# Instructions for the task
Look for the word "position". Copy every line of the listing where it occurs.

# Material to process

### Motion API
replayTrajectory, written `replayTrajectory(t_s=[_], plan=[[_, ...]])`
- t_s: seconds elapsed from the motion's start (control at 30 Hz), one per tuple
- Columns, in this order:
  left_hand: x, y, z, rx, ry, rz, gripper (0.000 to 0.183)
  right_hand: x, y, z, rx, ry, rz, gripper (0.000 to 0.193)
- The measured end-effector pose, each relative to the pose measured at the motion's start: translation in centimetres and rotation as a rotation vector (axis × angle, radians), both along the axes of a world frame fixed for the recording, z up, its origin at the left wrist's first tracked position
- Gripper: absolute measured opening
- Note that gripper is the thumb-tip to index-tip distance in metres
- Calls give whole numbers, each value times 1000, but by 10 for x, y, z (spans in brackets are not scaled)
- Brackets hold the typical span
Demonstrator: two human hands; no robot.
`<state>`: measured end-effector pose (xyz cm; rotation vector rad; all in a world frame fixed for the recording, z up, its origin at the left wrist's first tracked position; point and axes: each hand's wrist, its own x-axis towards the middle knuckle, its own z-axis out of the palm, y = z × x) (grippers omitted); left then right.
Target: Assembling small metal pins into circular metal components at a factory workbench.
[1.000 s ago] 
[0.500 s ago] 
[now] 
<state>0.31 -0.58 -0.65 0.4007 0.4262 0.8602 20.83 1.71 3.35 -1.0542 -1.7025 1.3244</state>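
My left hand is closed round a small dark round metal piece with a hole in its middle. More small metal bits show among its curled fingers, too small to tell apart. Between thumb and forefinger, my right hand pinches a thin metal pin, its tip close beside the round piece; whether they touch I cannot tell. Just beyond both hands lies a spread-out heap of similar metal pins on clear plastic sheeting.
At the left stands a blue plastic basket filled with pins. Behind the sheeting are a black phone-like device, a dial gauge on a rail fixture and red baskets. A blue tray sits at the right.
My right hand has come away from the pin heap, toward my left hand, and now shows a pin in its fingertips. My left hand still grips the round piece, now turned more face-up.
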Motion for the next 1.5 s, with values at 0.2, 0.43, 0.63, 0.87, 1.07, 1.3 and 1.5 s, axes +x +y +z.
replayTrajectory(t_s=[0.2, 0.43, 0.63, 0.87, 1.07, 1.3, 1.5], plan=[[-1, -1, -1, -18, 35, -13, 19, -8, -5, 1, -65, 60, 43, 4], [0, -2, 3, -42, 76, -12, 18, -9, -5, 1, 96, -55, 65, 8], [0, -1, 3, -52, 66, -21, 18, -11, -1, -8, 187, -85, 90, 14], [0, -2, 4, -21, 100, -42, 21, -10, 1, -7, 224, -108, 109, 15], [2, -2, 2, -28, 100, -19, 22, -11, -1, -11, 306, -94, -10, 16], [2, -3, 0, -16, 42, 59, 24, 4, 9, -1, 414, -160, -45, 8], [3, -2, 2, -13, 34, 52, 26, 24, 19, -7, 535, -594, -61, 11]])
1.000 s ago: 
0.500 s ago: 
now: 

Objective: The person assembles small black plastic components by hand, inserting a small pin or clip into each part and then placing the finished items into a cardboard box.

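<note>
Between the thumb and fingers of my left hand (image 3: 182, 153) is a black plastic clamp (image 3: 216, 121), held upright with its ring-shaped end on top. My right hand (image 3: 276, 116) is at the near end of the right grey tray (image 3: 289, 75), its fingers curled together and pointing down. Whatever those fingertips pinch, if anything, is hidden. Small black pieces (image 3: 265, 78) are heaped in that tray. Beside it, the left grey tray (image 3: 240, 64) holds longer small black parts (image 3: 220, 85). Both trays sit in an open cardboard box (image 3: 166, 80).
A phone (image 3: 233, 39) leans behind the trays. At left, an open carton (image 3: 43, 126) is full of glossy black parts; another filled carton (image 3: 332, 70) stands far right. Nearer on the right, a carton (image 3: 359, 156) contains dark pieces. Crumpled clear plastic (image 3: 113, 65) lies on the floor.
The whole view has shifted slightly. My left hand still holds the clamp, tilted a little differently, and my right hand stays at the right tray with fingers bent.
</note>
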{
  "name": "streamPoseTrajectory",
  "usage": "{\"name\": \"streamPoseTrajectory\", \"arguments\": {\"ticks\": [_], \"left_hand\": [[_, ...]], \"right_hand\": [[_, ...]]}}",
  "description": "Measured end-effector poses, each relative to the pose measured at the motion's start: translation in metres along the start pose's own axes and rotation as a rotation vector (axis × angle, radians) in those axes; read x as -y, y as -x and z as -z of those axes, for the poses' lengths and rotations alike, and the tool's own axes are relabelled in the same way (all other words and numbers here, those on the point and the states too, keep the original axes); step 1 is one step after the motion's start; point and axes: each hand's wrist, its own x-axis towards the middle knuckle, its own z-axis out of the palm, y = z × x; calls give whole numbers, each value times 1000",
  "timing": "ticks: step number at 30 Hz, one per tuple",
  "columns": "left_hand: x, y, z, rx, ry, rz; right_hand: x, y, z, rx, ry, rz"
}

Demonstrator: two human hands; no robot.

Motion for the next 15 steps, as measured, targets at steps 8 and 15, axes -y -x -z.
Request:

# Worked solution
- The measured end-effector pose, each relative to the pose measured at the motion's start: translation in centimetres and rotation as a rotation vector (axis × angle, radians), both along the axes of a world frame fixed for the recording, z up, its origin at the left wrist's first tracked position
`<state>`: measured end-effector pose (xyz cm; rotation vector rad; all in a world frame fixed for the recording, z up, its origin at the left wrist's first tracked position; point and axes: each hand's wrist, its own x-axis towards the middle knuckle, its own z-axis out of the palm, y = z × x) (grippers omitted); left then right.

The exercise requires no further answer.